- **PROBLEM DESCRIPTION**
As the answer, give a copy of each line below that includes the word "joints".
═══ THE INPUT ═══
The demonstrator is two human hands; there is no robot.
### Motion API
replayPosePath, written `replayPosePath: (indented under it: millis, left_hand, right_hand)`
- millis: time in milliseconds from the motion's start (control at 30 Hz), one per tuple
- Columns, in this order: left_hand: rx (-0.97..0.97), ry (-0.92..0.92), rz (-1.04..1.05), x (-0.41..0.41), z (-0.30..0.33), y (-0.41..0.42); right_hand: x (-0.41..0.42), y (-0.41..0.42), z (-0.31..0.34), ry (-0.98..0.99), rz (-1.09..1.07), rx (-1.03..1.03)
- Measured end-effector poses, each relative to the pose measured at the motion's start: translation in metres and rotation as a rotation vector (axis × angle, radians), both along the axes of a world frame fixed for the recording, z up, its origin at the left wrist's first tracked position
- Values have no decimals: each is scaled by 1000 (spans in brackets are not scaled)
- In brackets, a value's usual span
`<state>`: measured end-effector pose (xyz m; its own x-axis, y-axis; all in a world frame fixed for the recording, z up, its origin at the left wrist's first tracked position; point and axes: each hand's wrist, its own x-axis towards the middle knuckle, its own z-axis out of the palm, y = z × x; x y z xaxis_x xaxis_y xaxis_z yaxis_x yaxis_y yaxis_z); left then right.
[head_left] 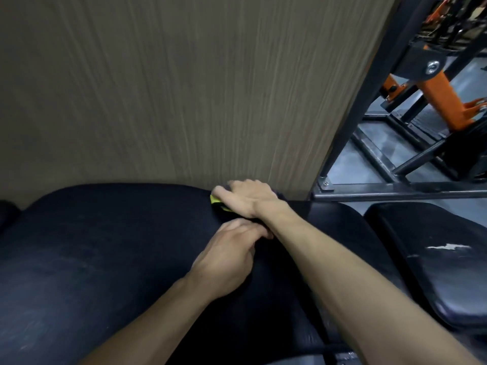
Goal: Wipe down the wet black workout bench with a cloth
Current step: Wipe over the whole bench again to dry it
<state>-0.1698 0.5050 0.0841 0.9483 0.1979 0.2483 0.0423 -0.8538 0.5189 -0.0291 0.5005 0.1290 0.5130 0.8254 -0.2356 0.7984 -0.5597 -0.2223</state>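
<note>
The black padded workout bench [105, 254] fills the lower part of the view, its surface faintly streaked. My right hand [247, 197] lies flat on the bench's far edge, pressing down a dark cloth with a yellow-green edge [217, 202]; most of the cloth is hidden under the palm. My left hand [229, 255] rests just nearer on the pad, its fingers curled and tucked under my right wrist. Whether the left fingers pinch part of the cloth is hidden.
A wood-grain wall panel [171, 88] rises right behind the bench. A second black pad [442, 259] with a torn white patch lies at the right. Beyond it stands a black and orange machine frame [434, 88] on grey floor.
</note>
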Motion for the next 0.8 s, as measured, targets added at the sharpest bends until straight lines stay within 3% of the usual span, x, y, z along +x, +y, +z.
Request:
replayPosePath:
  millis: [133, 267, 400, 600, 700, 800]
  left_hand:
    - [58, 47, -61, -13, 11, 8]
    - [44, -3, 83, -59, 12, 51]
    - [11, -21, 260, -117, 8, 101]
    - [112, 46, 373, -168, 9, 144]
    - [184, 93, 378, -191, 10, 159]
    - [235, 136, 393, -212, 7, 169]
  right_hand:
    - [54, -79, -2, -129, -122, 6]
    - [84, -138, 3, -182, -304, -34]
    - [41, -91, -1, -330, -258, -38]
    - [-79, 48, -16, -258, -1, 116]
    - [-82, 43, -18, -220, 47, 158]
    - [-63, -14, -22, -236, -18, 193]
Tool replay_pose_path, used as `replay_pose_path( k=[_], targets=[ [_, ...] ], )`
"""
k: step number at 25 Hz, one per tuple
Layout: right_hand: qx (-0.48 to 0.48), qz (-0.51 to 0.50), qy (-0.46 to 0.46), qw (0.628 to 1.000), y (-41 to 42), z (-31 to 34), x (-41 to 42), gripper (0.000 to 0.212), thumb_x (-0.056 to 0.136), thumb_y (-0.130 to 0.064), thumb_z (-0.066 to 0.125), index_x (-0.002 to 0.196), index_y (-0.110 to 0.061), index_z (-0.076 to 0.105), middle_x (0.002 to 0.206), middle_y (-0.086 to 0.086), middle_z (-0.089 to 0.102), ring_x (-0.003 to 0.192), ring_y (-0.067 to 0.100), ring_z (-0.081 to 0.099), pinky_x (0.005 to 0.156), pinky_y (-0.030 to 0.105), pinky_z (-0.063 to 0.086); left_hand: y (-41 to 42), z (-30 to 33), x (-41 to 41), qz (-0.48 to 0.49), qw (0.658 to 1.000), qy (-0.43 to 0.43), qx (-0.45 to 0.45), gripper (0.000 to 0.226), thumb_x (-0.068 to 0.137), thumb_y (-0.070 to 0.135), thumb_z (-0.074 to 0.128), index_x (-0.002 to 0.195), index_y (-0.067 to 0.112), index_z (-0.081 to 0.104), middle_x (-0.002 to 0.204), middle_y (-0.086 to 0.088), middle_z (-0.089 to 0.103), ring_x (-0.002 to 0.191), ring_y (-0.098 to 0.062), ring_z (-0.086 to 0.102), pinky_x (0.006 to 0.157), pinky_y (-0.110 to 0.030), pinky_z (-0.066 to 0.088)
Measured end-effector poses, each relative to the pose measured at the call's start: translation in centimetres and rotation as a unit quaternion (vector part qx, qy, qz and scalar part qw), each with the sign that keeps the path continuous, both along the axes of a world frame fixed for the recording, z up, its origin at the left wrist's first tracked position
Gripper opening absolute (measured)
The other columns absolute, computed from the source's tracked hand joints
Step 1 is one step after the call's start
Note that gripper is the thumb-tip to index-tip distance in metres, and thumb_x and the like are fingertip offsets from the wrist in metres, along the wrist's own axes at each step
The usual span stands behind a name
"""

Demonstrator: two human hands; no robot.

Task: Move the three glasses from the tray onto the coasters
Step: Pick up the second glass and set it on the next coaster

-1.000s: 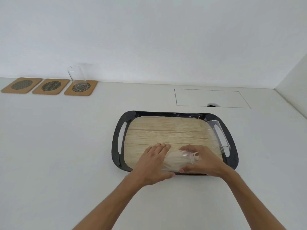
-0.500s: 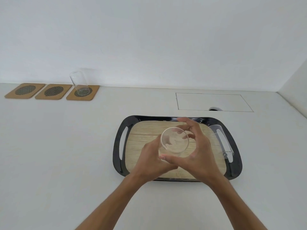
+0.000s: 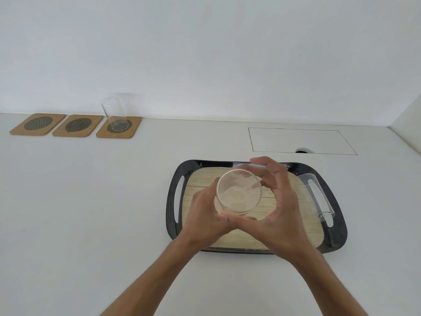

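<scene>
Above the black tray point(image 3: 173, 201) with a wood-look floor, I hold a clear glass point(image 3: 238, 190) upright, its mouth towards me. My left hand point(image 3: 205, 215) wraps its left side and my right hand point(image 3: 282, 201) its right side. Another clear glass point(image 3: 315, 197) lies on its side at the tray's right edge, over the handle slot. A third glass point(image 3: 114, 114) stands on the rightmost of three cork coasters point(image 3: 134, 127) at the far left by the wall. The middle coaster point(image 3: 78, 125) and the left coaster point(image 3: 38, 123) carry nothing.
Everything rests on a white counter that meets a white wall at the back and another wall at the right. A thin-lined rectangular panel point(image 3: 300, 140) with a small dark hole point(image 3: 304, 151) lies in the counter behind the tray.
Both hands lifted the glass from lying on the tray's front part and turned it upright, mouth towards me. The other two glasses have not moved.
</scene>
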State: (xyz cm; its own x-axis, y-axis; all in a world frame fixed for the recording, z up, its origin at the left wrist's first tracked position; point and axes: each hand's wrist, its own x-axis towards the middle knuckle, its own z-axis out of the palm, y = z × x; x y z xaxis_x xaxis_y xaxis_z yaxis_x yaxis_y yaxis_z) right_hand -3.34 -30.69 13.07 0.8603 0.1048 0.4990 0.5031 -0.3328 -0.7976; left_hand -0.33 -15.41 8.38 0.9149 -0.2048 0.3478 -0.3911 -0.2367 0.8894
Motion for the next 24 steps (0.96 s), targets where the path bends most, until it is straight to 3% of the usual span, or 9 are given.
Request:
replay_pose_path(
  k=[2,4,6,9,12,17,20,24],
  targets=[
    [-0.022,0.010,0.018,1.000,0.7,0.0,0.2,0.102,0.059,-0.046,0.091,0.144,-0.026,0.038,0.133,-0.023,0.062,0.127,0.009,0.058,0.099,0.018,0.043,0.9,0.1,0.0,0.009,1.000,-0.002,0.010,0.062,0.061,0.056,0.088,0.108,0.022,0.068,0.089,0.020,0.071,0.086,-0.007,0.070,0.075,-0.022,0.053],
    [-0.050,0.023,0.054,0.997,1.6,-0.3,0.3,0.109,0.059,-0.050,0.092,0.149,-0.036,0.032,0.137,-0.026,0.058,0.130,0.003,0.055,0.101,0.009,0.037,2.1,0.1,0.2,0.020,1.000,0.002,0.019,0.064,0.060,0.053,0.090,0.112,0.023,0.067,0.094,0.020,0.073,0.092,-0.009,0.071,0.078,-0.020,0.053],
    [-0.073,0.025,0.080,0.994,3.5,-0.6,0.4,0.102,0.061,-0.050,0.091,0.147,-0.043,0.036,0.132,-0.028,0.060,0.126,-0.001,0.056,0.099,0.006,0.037,4.0,-0.1,0.6,0.033,0.999,-0.001,0.029,0.066,0.060,0.055,0.089,0.116,0.026,0.067,0.100,0.020,0.074,0.098,-0.008,0.071,0.080,-0.016,0.052],
    [-0.048,0.006,0.081,0.996,6.3,-1.3,0.9,0.076,0.066,-0.037,0.092,0.131,-0.039,0.053,0.117,-0.022,0.068,0.115,0.003,0.063,0.086,0.004,0.044,6.5,-0.4,1.3,0.039,0.999,0.008,0.036,0.066,0.058,0.055,0.090,0.114,0.028,0.068,0.099,0.020,0.074,0.097,-0.005,0.071,0.078,-0.011,0.050],
    [-0.021,-0.001,0.079,0.997,6.4,-1.2,1.3,0.069,0.065,-0.034,0.092,0.125,-0.035,0.058,0.113,-0.020,0.070,0.111,0.006,0.065,0.076,0.002,0.046,6.6,-0.2,1.2,0.040,0.998,0.010,0.037,0.067,0.058,0.053,0.091,0.116,0.030,0.067,0.101,0.022,0.074,0.098,-0.005,0.071,0.078,-0.013,0.052],
    [-0.029,-0.007,0.073,0.997,9.9,-1.5,2.2,0.071,0.064,-0.041,0.090,0.127,-0.035,0.058,0.114,-0.024,0.070,0.111,0.004,0.067,0.087,0.006,0.045,9.9,-0.1,2.0,0.054,0.998,-0.005,0.032,0.065,0.059,0.049,0.092,0.115,0.027,0.067,0.099,0.021,0.073,0.093,-0.004,0.071,0.075,-0.011,0.050],
    [-0.031,-0.021,0.072,0.997,12.3,-1.9,2.9,0.065,0.065,-0.041,0.091,0.122,-0.033,0.061,0.110,-0.026,0.071,0.104,0.001,0.069,0.083,0.005,0.046,12.2,-0.4,2.6,0.049,0.998,-0.006,0.043,0.062,0.061,0.049,0.091,0.115,0.029,0.066,0.101,0.022,0.073,0.096,-0.006,0.070,0.077,-0.015,0.053],
    [-0.027,-0.027,0.080,0.996,15.5,-2.3,3.8,0.066,0.064,-0.043,0.091,0.122,-0.033,0.062,0.109,-0.026,0.071,0.102,0.001,0.069,0.080,0.004,0.046,15.5,-1.0,3.6,0.044,0.998,-0.004,0.052,0.064,0.063,0.051,0.089,0.117,0.029,0.064,0.107,0.026,0.071,0.101,-0.001,0.069,0.078,-0.008,0.048]
  ],
)
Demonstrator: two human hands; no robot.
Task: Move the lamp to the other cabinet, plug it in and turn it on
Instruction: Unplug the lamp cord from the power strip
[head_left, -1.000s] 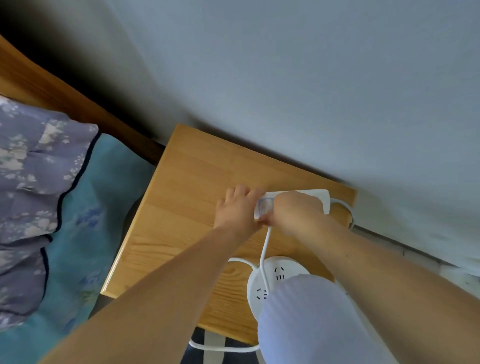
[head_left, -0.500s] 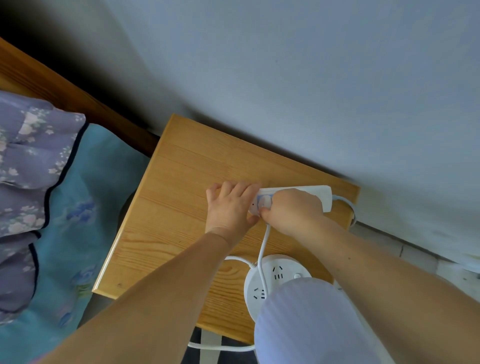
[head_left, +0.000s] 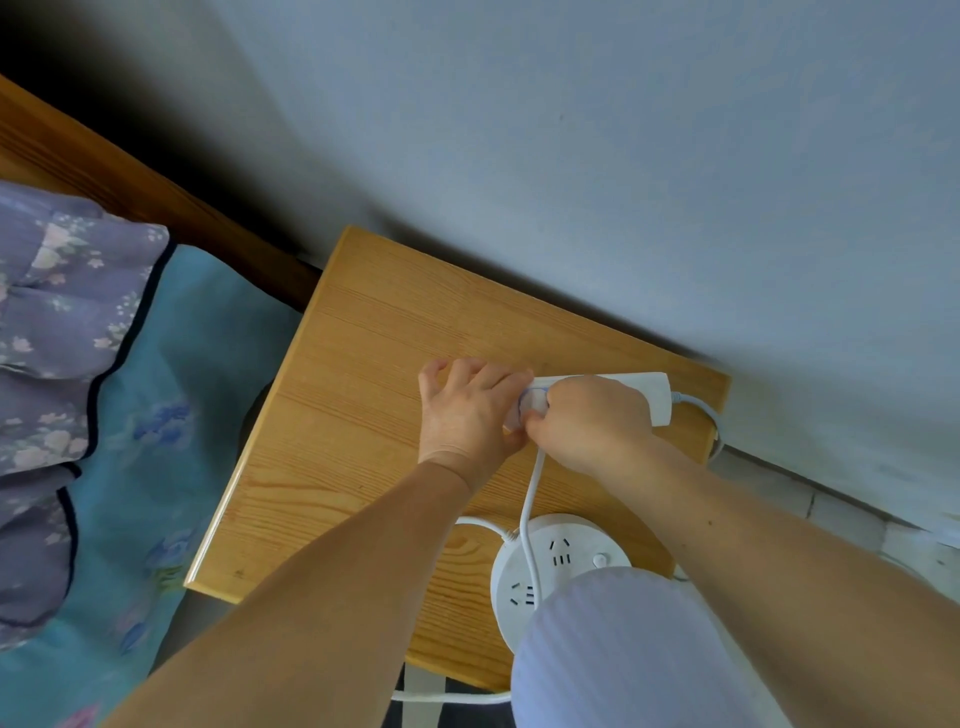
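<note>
On the wooden cabinet (head_left: 363, 415) a white power strip (head_left: 657, 395) lies near the wall. My left hand (head_left: 467, 415) presses down on the strip's left end and steadies it. My right hand (head_left: 592, 421) pinches the white plug (head_left: 535, 401) against the strip; how deep the plug sits is hidden by my fingers. From the plug a white cord (head_left: 530, 493) runs to the lamp's round white base (head_left: 561, 551), which has sockets and a button on top. The lamp's pale shade (head_left: 623, 649) fills the foreground and covers part of the base.
The cabinet stands against a grey wall (head_left: 571, 182). A bed with a teal sheet (head_left: 171, 395) and a floral pillow (head_left: 52, 312) lies along its left side. The strip's own cable (head_left: 706, 415) drops over the right edge. Another loop of white cord (head_left: 452, 697) hangs below the front edge.
Both hands stay at the strip's left end. My left hand has shifted slightly and lies flatter over it, while my right hand keeps its grip on the plug.
</note>
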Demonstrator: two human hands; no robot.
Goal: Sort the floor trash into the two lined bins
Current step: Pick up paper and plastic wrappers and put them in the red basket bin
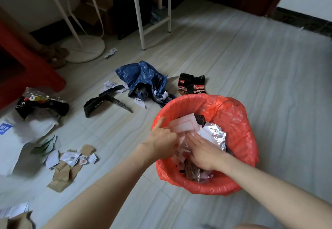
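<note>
Where the trash lies on the grey floor (pixel 242 63), it is mixed: a crumpled blue bag (pixel 142 79), a black wrapper (pixel 191 84), a black strip (pixel 106 102), torn cardboard (pixel 62 175) and paper scraps (pixel 71 157); more paper sits inside the bin (pixel 239 158). Both forearms reach forward and down into the bin; the left hand (pixel 161 141) has its index finger extended toward the near-left rim, the other fingers curled on a white slip (pixel 182 123) edged in red; the right hand (pixel 204 152) lies palm down, fingers fairly straight, pressing on the paper — nothing gripped. The bin carries a red liner folded over its rim; it holds white paper, silver foil (pixel 216 133) and a brown wrapper (pixel 191 172).
</note>
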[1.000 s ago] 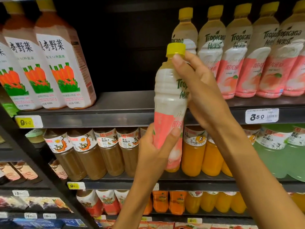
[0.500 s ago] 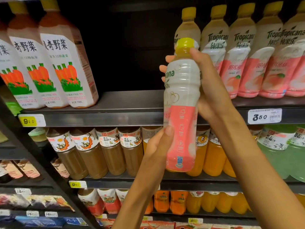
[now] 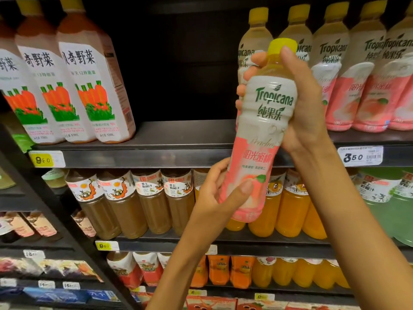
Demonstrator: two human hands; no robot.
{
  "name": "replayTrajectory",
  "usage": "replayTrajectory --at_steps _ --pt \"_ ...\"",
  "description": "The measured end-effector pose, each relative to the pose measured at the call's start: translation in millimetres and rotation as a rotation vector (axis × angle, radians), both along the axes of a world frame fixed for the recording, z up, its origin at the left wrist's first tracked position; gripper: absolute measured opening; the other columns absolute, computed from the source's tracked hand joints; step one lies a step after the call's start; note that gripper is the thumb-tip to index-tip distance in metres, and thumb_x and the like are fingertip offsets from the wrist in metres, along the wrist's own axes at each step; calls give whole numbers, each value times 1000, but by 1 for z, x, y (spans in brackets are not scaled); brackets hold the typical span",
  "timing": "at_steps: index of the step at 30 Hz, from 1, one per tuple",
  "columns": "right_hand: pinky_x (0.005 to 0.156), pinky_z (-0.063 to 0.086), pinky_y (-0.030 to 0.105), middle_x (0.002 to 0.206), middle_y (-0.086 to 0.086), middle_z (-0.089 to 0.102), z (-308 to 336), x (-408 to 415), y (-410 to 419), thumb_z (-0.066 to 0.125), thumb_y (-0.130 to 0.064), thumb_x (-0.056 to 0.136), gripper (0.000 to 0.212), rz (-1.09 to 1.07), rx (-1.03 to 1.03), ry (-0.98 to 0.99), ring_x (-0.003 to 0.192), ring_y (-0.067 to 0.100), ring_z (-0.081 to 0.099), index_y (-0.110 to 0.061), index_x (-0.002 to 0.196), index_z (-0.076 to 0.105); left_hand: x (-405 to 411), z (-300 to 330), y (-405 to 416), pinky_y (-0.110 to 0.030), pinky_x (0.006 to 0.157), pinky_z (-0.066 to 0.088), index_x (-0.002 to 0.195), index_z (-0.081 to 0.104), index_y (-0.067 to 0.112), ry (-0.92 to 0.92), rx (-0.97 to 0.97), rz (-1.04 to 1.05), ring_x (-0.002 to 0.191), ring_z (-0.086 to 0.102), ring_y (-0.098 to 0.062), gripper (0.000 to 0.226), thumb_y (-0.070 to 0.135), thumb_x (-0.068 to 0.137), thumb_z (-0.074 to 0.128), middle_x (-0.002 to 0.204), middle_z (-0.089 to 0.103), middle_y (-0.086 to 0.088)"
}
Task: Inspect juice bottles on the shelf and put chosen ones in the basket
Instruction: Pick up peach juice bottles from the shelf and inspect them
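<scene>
Half a second before, the peach juice bottle (image 3: pixel 263 130) showed its pink back label; now it had turned so the green "Tropicana" name faced the camera, and it leaned a little, cap to the right.

From the head camera, the bottle was held up in the air in front of the top shelf (image 3: pixel 178 139), not standing on it. The right hand (image 3: pixel 301 104) was wrapped round the top half of the bottle, from behind. Its thumb lay by the yellow cap (image 3: pixel 282 47), and its fingertips (image 3: pixel 248 70) peeked out on the bottle's left side. The left hand (image 3: pixel 219 195) held the bottom half, with the thumb pressed on the peach picture and the other fingers curled behind.

Just behind the bottle, to its right, more peach bottles (image 3: pixel 348 81) stood in a row on the top shelf. Far to the bottle's left stood big carrot juice bottles (image 3: pixel 89 90). A white price tag (image 3: pixel 359 156) reading 3.50 sat on the shelf edge just right of the bottle. Below the bottle were brown drink bottles (image 3: pixel 147 202) and orange juice bottles (image 3: pixel 288 209).
</scene>
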State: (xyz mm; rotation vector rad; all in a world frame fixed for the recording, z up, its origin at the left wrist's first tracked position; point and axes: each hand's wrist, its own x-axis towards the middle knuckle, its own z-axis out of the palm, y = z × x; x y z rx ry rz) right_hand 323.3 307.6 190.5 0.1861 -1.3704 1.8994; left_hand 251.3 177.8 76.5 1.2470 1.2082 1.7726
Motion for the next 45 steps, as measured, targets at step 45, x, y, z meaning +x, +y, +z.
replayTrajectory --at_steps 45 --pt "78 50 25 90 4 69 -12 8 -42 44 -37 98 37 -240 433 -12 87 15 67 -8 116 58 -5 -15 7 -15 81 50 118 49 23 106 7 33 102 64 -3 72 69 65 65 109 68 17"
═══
- **REPLY TO THE EXERCISE**
The other columns absolute, computed from the source's tracked hand joints
  "description": "The measured end-effector pose, each relative to the pose measured at the call's start: translation in millimetres and rotation as a rotation vector (axis × angle, radians), both along the axes of a world frame fixed for the recording, z up, its origin at the left wrist's first tracked position; gripper: absolute measured opening; the other columns absolute, computed from the source's tracked hand joints; step one lies a step after the call's start; note that gripper is the thumb-tip to index-tip distance in metres, and thumb_x and the like are fingertip offsets from the wrist in metres, along the wrist's own axes at each step; calls give whole numbers, each value times 1000, but by 1 for z, x, y (spans in brackets are not scaled); brackets hold the typical span",

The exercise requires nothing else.